Eine alternative Form des Büchertausches bieten Dorit Meier und Ulrich Heine aus Erkrath an. In ihrem Vorgarten an der Bruchhauser Straße haben sie ein selbst gebautes Bücherkästchen errichtet. Als Teil der gemeinnützigen „Little-Free-Library“- Initiative, die ihren Ursprung in den USA hat, möchten sie den Bücheraustausch in der Nachbarschaft fördern. Dass in die rot angemalte Mini-Bibliothek nur ein Dutzend Bücher passt, wirkt sich keinesfalls negativ aus, im Gegenteil: Die Auswahl ist zwar nicht groß, aber sehr bunt durchmischt. Jeden Tag entscheidet Dorit Meier selbst, was in die Mini-Bibliothek wandert. „Vergilbte Kochbücher und uralte Sachbücher landen sofort im Müll“, sagt sie. Bei der Suche nach neuen Funden rät sie zur Offenheit: „Man sollte sich überraschen lassen und auch zu Büchern greifen, die man sonst nicht lesen würde.“ Wie viele Bücher durch ihre Bibliothek schon einen neuen Besitzer gefunden haben, könne sie gar nicht mehr zählen. Dies zeige, wie gut das Konzept funktioniere.

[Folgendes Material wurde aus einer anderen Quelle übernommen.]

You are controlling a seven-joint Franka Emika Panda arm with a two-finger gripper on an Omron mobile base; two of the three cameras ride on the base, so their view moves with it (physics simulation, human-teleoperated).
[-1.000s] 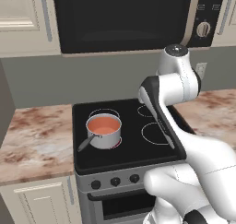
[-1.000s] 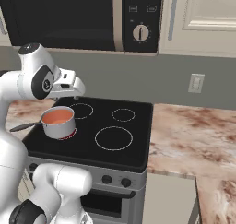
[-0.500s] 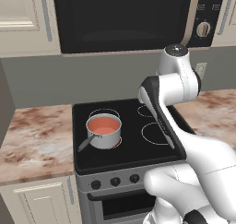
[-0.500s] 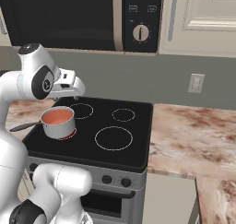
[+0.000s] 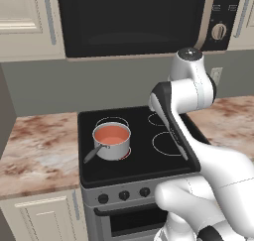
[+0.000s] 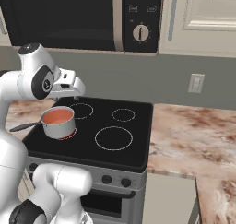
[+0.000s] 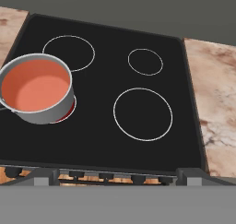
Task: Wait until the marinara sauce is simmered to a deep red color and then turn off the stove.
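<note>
Orange-pink, smooth marinara sauce is sitting in the round steel saucepan on the front-left ring of the black glass stove; nothing is changing from a second ago, so it is not yet deep red; the pan's grey handle is pointing front-left; the gripper is hovering above, fingers spread wide, empty.

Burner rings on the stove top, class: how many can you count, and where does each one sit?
4. Front left under the saucepan, mostly hidden; back left; back right, smallest; front right, largest.
</note>
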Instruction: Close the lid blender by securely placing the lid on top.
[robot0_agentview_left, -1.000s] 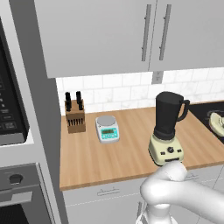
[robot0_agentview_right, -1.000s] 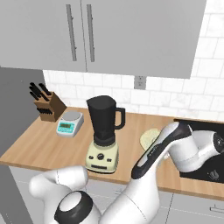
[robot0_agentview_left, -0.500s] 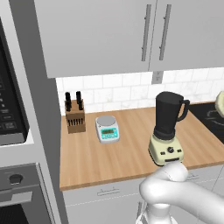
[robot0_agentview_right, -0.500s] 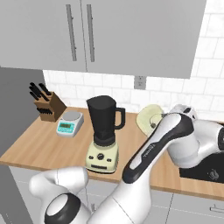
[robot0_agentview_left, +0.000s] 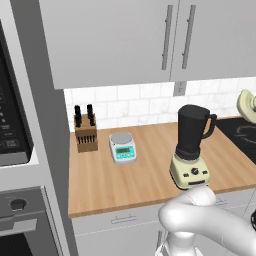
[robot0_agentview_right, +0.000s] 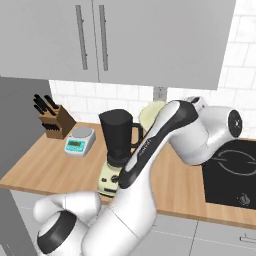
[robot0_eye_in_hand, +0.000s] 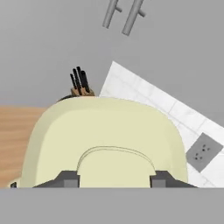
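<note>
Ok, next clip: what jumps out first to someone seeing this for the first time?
The cream lid looms large in the hand view, held between the fingertips of the gripper up in the air. On the wooden counter stands the dark blender, its jar open on top, left of the lid.

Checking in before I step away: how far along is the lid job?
Done: the lid is off the counter and gripped in the claw, raised in the air to the right of the blender. In hand: carrying it, held high near the wall tiles. Left: the dark jar's top is still open, so the lid must be brought over it, lowered, seated and released.
</note>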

Der wohl auffälligste Bücherschrank steht auf dem Wülfrather Wareplatz. Die umfunktionierte englische Telefonzelle bietet ein Büchersortiment, das Ordnungsfanatiker begeistern wird. Nach Genre sortiert reihen sich hier Fantasy-Romane, Kinderbücher, Romane und die obligatorischen Krimis aneinander. Dass die Bücherbar so gut sortiert ist, geht auf das Engagement des Fördervereins der Stadtbücherei zurück. Alle ein bis zwei Wochen schauen die Mitglieder an der roten Telefonzelle vorbei und ordnen das Bücherchaos. Obwohl Vandalen die Bücherbar im vergangenen Jahr beschädigten – ein oder mehrere Unbekannte hatten drei kleine Fenster zerstört – freut sich der Förderverein über die Resonanz. Die Bücher seien heiß begehrt und schnell vergriffen.

Fazit: Die Bücherschränke in Mettmann, Erkrath und Wülfrath funktionieren. Am besten mit dem Einsatz eines Bücherpaten, der den Schrank nicht nur reinigt, sondern auch sortiert und für ein ausgewogenes Angebot sorgt.